### Activity
Please go line by line through the material and copy each one containing the word "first".

Segment Start: Data block

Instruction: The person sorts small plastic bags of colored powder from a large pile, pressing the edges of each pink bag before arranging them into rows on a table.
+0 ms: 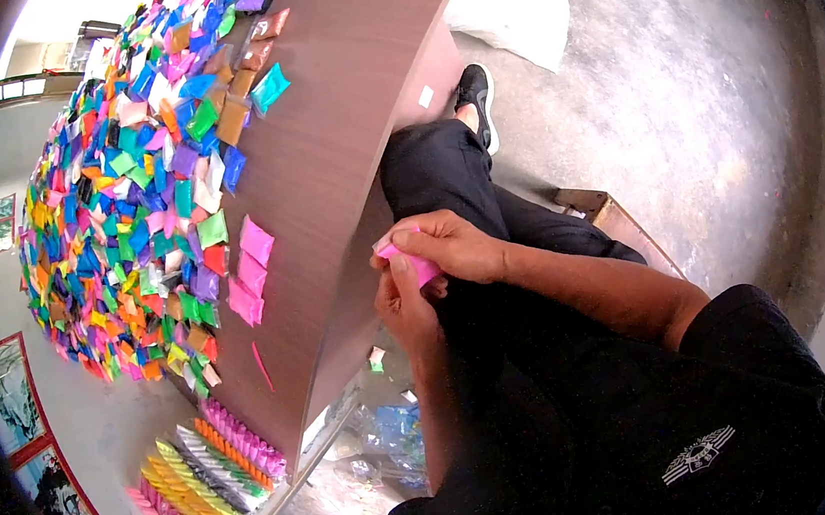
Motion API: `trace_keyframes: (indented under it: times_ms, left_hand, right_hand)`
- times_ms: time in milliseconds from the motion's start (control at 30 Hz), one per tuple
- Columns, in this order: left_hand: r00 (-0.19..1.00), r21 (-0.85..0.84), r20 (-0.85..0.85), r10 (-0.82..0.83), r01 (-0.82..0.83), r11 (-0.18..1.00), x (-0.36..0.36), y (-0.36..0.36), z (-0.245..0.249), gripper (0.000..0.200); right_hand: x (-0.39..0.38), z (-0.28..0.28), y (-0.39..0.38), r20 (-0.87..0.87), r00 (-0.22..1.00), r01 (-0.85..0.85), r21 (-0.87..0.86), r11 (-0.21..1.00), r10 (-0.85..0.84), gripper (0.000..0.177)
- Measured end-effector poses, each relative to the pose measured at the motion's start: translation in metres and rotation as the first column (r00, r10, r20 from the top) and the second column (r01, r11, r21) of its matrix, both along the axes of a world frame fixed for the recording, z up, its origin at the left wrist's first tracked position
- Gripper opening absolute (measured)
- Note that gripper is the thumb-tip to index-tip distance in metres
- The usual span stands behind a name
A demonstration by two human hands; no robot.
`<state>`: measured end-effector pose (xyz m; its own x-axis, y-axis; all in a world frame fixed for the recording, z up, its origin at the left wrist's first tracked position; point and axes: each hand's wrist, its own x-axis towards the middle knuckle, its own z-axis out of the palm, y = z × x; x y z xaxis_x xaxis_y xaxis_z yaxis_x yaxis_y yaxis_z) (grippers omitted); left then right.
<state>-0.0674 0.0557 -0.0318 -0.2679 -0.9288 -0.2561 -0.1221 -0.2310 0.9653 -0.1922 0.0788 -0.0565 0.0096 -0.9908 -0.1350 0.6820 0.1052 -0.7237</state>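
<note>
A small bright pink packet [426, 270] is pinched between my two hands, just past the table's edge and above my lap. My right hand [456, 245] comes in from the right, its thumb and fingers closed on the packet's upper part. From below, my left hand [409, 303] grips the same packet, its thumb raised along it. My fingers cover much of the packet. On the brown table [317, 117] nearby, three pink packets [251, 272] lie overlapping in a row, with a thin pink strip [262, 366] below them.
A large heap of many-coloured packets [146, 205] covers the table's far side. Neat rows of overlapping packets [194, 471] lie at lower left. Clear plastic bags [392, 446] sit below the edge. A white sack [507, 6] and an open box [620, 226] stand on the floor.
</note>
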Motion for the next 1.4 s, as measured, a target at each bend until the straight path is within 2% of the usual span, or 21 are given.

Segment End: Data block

### Task solution
- Measured end-effector poses, each relative to the pose measured at the motion's start: translation in metres and rotation as the first column (r00, r10, r20 from the top) and the second column (r01, r11, r21) of its matrix, both along the axes of a world frame fixed for the recording, z up, its origin at the left wrist's first tracked position
`<state>`: measured end-effector pose (xyz m; its own x-axis, y-axis; all in a world frame fixed for the recording, z up, its origin at the left wrist's first tracked position; point and axes: each hand's wrist, its own x-axis towards the middle knuckle, its own z-axis out of the palm, y = z × x; x y z xaxis_x xaxis_y xaxis_z yaxis_x yaxis_y yaxis_z) (grippers omitted); left then right.

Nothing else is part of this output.